Cavan town was established when the O’Reilly family built a castle and friary there in the late 13th century – and they never left, almost every second person in Cavan is a Reilly or an O’Reilly even today.
The privileged and comfortable existence they had is said to have led to the term “having the life of Reilly”.
Much of the town’s appearance today is due to a local landlord family, the Farnhams and in particular to the 8th Earl of Farnham, whose statue stands in the town. In the mid 19th century he built a new street, still called Farnham St, lined by terraces of Georgian houses and public buildings such as the courthouse. The old Farnham Demesne is now a hotel.
16 Farnham St was once home to Percy French, songwriter and composer of such classics as “The Mountains of Mourne” and “Are ya right there Michael”.

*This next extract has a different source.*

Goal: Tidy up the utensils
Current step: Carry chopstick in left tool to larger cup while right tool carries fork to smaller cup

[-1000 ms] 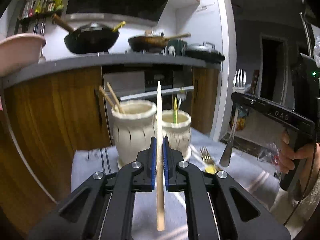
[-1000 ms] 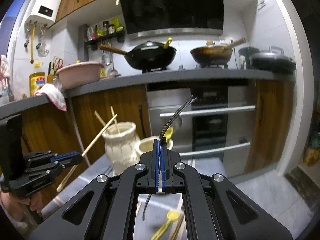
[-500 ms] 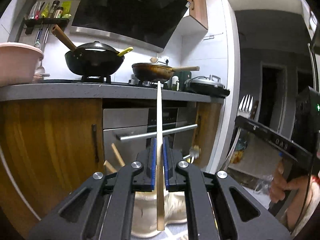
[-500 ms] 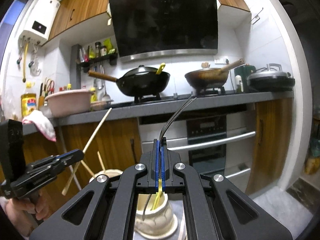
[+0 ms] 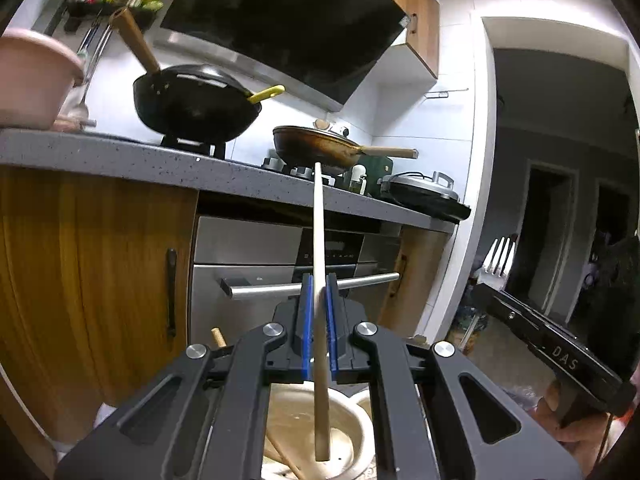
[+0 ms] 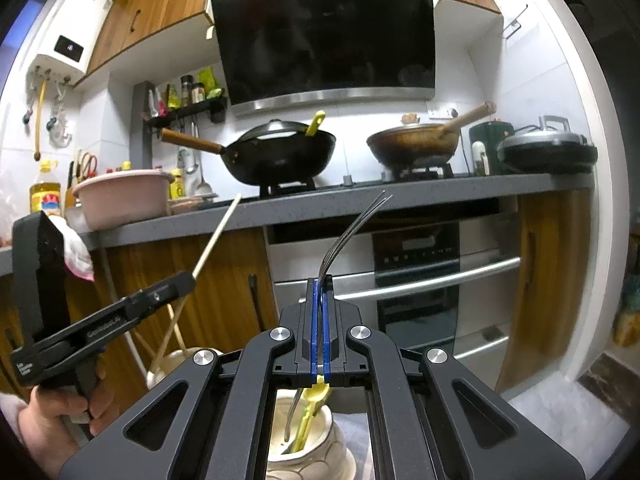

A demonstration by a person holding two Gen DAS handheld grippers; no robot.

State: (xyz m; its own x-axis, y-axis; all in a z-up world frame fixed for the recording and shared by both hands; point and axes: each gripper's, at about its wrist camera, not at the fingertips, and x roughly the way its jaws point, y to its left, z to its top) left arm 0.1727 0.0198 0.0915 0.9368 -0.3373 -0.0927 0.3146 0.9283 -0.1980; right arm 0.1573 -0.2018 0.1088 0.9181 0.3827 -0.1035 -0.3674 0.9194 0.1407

The town is at the centre of Drumlin Country – an area of low rolling hills interspersed with innumerable lakes and waterways. The narrow quiet roads that wind through the drumlins are perfect for walkers and cyclists and of course all that water – Cavan has more inland water than any other place in Ireland – makes it a mecca for lovers of fishing.
Main image: Drumlin country by bbusschots
This is a part of Ireland overlooked by many visitors, but its quiet charm means that those who take the time to discover it tend to return again and again.
In Ireland the people of Cavan have a perhaps unfair reputation for meanness, though locally they’d prefer to think of it as being canny about money. Whatever about money there is great generosity in the welcome visitors to Cavan receive.
What to see in and around Cavan Town
The Cavan County Museum is a particularly good local museum and while primarily of interest to locals and those with local roots is a good rainy day option.
The Cathedral of Saints Patrick and Felim is more modern than it looks and was completed 1942. Its 230 foot spire (background of image) is visible from all over the town. It is worth a quick look inside to see the colourful Italian Pavinazetto marble which was used to create the twenty eight columns, the pulpit and all the statues.
The church in the foreground of the picture is the Presbyterian Church.
Next to Waterford, Cavan is the best known centre of crystal production in Ireland but unfortunately the Cavan Crystal Centre is no longer open.
Kilmore Cathedral, just a few miles outside the town, is famous for its Romanesque doorway. While the cathedral was complete in the 1850s, the doorway dates to the late 12th century, and was originally part of the nearby priory at Trinity Island in Lough Oughter.
It is worth taking a drive around the lake lands area where Lough Oughter is just one of many lakes. The whole area is a well known and popular place for fishing bird watching and walking. Trinity Island is privately owned, and can only be accessed if you rent the holiday lodge there.